The explanation comes down to timing and location. Calcium from food mixes with oxalate in the intestine, binding it before it can be absorbed into the bloodstream. This reduces the amount of oxalate that reaches your kidneys. Supplements taken between meals, on the other hand, miss that window. The calcium gets absorbed and excreted by the kidneys without having neutralized any dietary oxalate along the way.
Current recommendations suggest aiming for about 1,000 to 1,300 mg of calcium daily from food sources. Supplements are generally recommended only for people consuming less than 800 mg per day from their diet, and ideally should be taken with meals.
Dehydration and Low Urine Volume
Everything described above becomes more dangerous when urine is concentrated. Low fluid intake means less water to dissolve the same amount of calcium and oxalate, pushing your urine closer to supersaturation. The prevention target is to produce more than 2.5 liters of urine per day, which typically requires drinking around 3 liters of fluid. The relationship between urine volume and stone risk is continuous: more volume means lower risk, with no clear cutoff where you’re completely safe.
People who live in hot climates, work outdoors, or exercise heavily without replacing fluids are at higher risk simply because they lose more water through sweat and produce less urine as a result.
Genetic Causes
A small number of people form calcium oxalate stones because of inherited conditions that cause the body to overproduce oxalate. Primary hyperoxaluria is a group of three rare genetic disorders, each caused by mutations in a different gene involved in oxalate metabolism. The most common form, PH1, affects roughly 5 in every million people. PH3, while producing milder disease, is genetically more prevalent at about 11 per million. Overall, the estimated risk of being born with any form of primary hyperoxaluria is approximately 1 in 59,000.
These conditions typically cause stones in childhood or early adulthood and can lead to severe kidney damage if untreated. They’re rare enough that most stone formers don’t have them, but they’re worth investigating in anyone who starts forming stones at a young age or has unusually high oxalate levels on urine testing.
Why Most People Have Multiple Causes
Calcium oxalate stones rarely result from a single problem.
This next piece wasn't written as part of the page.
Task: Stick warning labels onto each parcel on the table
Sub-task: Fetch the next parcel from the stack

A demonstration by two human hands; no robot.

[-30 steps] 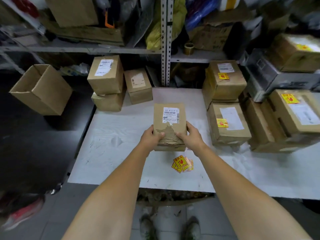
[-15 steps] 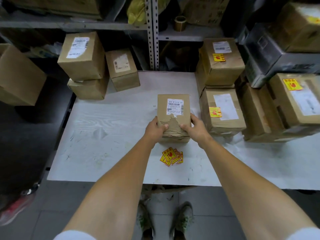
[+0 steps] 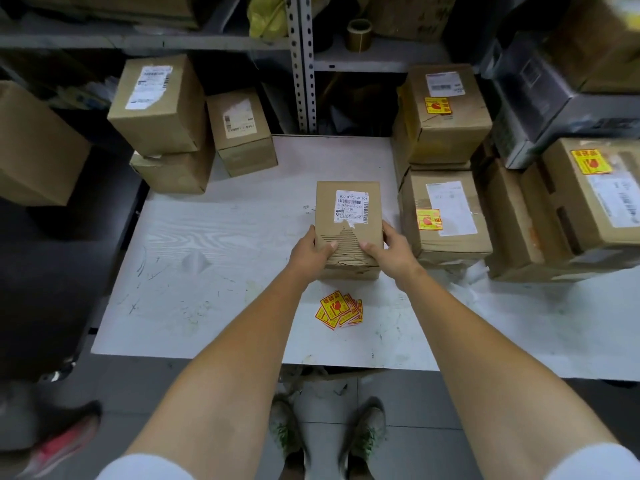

A typical stone former might have mildly elevated calcium absorption, eat more sodium than they realize, drink less water than they need, and have citrate levels on the low end of normal. None of those factors alone would be enough, but together they push urine into the supersaturated range often enough for crystals to form and grow. This is why a 24-hour urine collection, which measures calcium, oxalate, citrate, sodium, volume, and pH all at once, is so useful for identifying which combination of factors is driving stone formation in a specific person.